Bloem | 300 g |
Eieren | 3 |
Burrata | 250 g |
Verse basilicum | |
Citroenrasp | |
Peper & zout | |
Groentebouillon | 1 tl |
Tijm | 2 takjes |
Peterselie | 2 takjes |
Laurierblad | 1 |
Knoflook | 1 teentje |
Kerstomaatjes | 100 g |
Olijfolie | 4 el |
Radijsscheuten | een handvol |
Waterkers | een handvol |
Versgemalen zwarte peper | |
Gedroogde oregano |
Maak een hoopje van de bloem op een schoon werkblad en maak een kuiltje in het midden. Breek de eieren in het kuiltje en voeg wat zout toe. Meng met een vork en werk geleidelijk de bloem erdoor. Kneed het deeg ongeveer 8 tot 10 min. Verpak het in plasticfolie en laat het 30 min rusten in de koelkast.
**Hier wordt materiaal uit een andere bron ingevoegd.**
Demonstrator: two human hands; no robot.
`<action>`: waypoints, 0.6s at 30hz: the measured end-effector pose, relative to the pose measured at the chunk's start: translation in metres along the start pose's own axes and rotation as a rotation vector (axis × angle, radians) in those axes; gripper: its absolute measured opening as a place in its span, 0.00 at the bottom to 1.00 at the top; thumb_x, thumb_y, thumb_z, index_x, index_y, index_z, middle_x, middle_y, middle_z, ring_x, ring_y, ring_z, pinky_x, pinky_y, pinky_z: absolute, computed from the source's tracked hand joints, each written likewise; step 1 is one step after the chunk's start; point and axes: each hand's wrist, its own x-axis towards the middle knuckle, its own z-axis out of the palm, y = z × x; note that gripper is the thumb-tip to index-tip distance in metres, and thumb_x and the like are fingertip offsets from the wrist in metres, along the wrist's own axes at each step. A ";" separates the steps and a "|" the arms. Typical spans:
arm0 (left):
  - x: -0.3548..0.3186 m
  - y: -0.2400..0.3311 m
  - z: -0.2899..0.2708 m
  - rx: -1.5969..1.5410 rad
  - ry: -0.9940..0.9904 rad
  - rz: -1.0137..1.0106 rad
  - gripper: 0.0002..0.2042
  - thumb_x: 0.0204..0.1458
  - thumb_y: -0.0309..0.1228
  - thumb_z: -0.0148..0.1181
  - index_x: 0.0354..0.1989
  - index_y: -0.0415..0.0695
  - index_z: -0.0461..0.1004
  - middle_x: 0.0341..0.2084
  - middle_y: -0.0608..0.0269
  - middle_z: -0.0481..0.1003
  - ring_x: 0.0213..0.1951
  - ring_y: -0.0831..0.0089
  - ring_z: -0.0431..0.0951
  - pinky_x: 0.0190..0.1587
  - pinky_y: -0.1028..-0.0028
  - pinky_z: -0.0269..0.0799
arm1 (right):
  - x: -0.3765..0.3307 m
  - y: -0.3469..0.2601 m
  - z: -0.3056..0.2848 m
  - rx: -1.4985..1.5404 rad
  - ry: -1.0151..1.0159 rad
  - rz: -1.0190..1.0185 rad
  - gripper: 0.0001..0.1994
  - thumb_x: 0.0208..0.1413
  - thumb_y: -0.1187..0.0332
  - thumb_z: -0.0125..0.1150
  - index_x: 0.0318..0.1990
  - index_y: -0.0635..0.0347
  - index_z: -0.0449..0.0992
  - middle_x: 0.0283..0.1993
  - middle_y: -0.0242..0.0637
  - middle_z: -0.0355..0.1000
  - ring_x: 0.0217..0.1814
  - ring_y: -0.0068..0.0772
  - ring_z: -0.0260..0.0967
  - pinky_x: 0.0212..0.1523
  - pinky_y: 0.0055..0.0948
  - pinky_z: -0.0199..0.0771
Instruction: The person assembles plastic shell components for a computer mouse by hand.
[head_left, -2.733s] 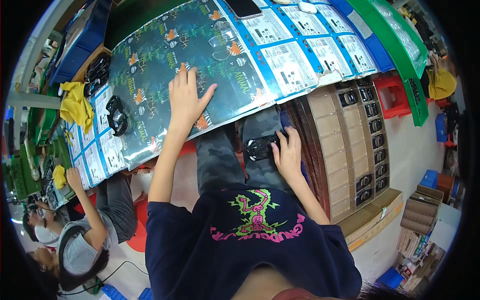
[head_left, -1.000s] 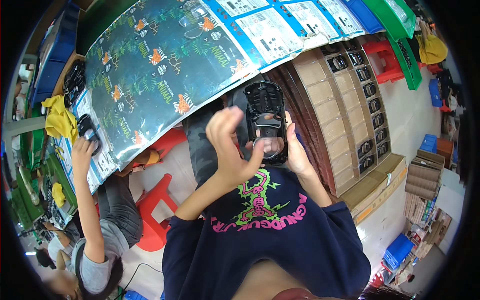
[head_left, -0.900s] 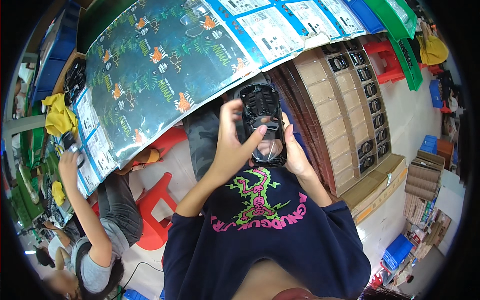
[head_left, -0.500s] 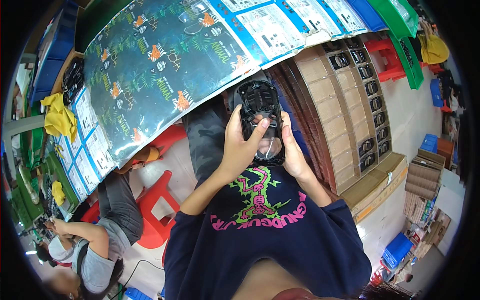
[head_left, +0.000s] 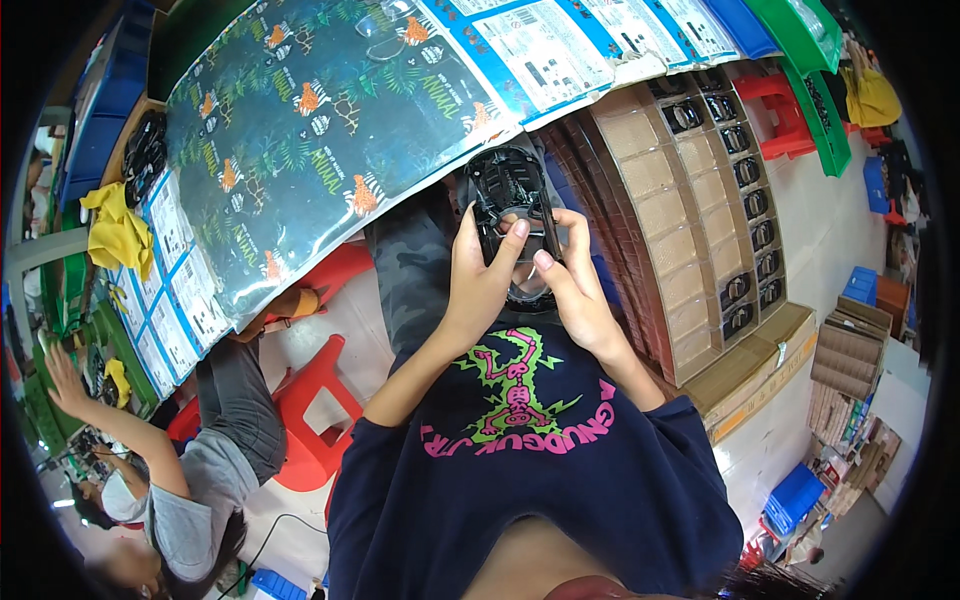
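Black plastic shell [head_left: 512,205] sits clamped between both hands over the lap: left hand [head_left: 480,275] wraps its near side, thumb pressed on top; right hand [head_left: 572,285] pinches the other edge. Beyond the grip, a leaf-patterned mat [head_left: 320,130]; right of it, cardboard trays [head_left: 690,210].

- Way ahead blocked by table edge [head_left: 330,130], directly above held black part [head_left: 512,200]
- Right side closed off by stacked cardboard trays [head_left: 670,200]
- Open gap left over floor, bounded by red stool [head_left: 310,400]
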 end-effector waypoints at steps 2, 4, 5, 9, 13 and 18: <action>-0.001 0.000 0.000 0.003 0.002 -0.003 0.13 0.52 0.29 0.52 0.44 0.39 0.63 0.31 0.66 0.69 0.34 0.81 0.69 0.36 0.81 0.66 | 0.000 0.003 0.000 -0.008 0.016 0.015 0.17 0.58 0.69 0.44 0.49 0.60 0.46 0.33 0.33 0.63 0.29 0.15 0.57 0.32 0.17 0.60; -0.003 0.005 0.002 0.002 0.013 -0.023 0.11 0.53 0.29 0.51 0.42 0.39 0.64 0.31 0.68 0.68 0.33 0.83 0.67 0.36 0.82 0.64 | 0.000 0.008 -0.001 0.001 0.016 -0.005 0.16 0.58 0.70 0.45 0.47 0.60 0.47 0.32 0.33 0.63 0.29 0.15 0.57 0.32 0.16 0.60; -0.004 0.004 0.002 0.001 0.013 -0.024 0.11 0.53 0.29 0.51 0.42 0.39 0.64 0.31 0.68 0.68 0.33 0.83 0.67 0.36 0.82 0.64 | 0.000 0.010 -0.001 0.010 0.016 -0.027 0.15 0.57 0.71 0.46 0.46 0.60 0.48 0.31 0.33 0.63 0.29 0.14 0.57 0.31 0.16 0.59; -0.005 0.002 0.001 -0.049 0.027 -0.035 0.10 0.53 0.29 0.51 0.42 0.39 0.64 0.30 0.69 0.68 0.32 0.84 0.67 0.35 0.82 0.64 | 0.001 0.013 0.000 -0.205 0.027 -0.140 0.15 0.56 0.74 0.48 0.43 0.60 0.47 0.28 0.32 0.64 0.28 0.12 0.56 0.29 0.15 0.58; -0.009 -0.005 0.002 -0.094 0.112 0.011 0.13 0.53 0.27 0.50 0.45 0.39 0.61 0.31 0.68 0.67 0.32 0.84 0.67 0.34 0.83 0.66 | 0.003 0.009 0.004 -0.187 0.038 -0.091 0.13 0.55 0.75 0.47 0.42 0.62 0.50 0.27 0.32 0.65 0.29 0.13 0.59 0.30 0.15 0.61; -0.005 -0.004 0.005 -0.045 0.224 0.124 0.14 0.53 0.27 0.49 0.47 0.40 0.59 0.32 0.68 0.66 0.31 0.84 0.67 0.32 0.83 0.66 | 0.006 0.008 0.006 -0.305 0.059 -0.120 0.06 0.53 0.78 0.47 0.36 0.65 0.59 0.27 0.34 0.68 0.32 0.15 0.65 0.32 0.17 0.65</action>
Hak de basilicum fijn. Laat de burrata uitlekken en scheur deze in kleine stukjes. Meng de burrata met de fijngehakte basilicum en citroenzeste in een kom. Breng op smaak met peper en zout en roer tot een egaal mengsel. Dek af en zet de vulling in de koelkast om op te stijven. Rol het deeg uit tot een dunne lap met een pastamachine of deegroller. Plaats kleine hoopjes vulling op de helft van het deeg. Vouw de andere helft van het deeg eroverheen en druk de randen rond de vulling aan. Gebruik een raviolisnijder om de ravioli te vormen.
Hak de knoflook fijn. Breng de groentebouillon aan de kook in een ruime pan. Voeg de tijm, peterselie, laurier en fijngehakte knoflook toe. Laat de bouillon ongeveer 15 min inkoken. Zeef de bouillon en houd warm. Halveer de kerstomaatjes. Meng ze in een kom met twee eetlepels olijfolie, gedroogde oregano en een snufje zout.
Breng een grote pan gezouten water aan de kook. Kook de ravioli in porties gedurende 2 min. Haal ze voorzichtig uit het water met een schuimspaan.
Schep een dun laagje warme kruidenbouillon in diepe borden. Leg de ravioli voorzichtig in de bouillon. Schik de gemarineerde kerstomaatjes rondom de ravioli en werk af met twee eetlepels olijfolie, radijsscheuten, waterkers en versgemalen zwarte peper.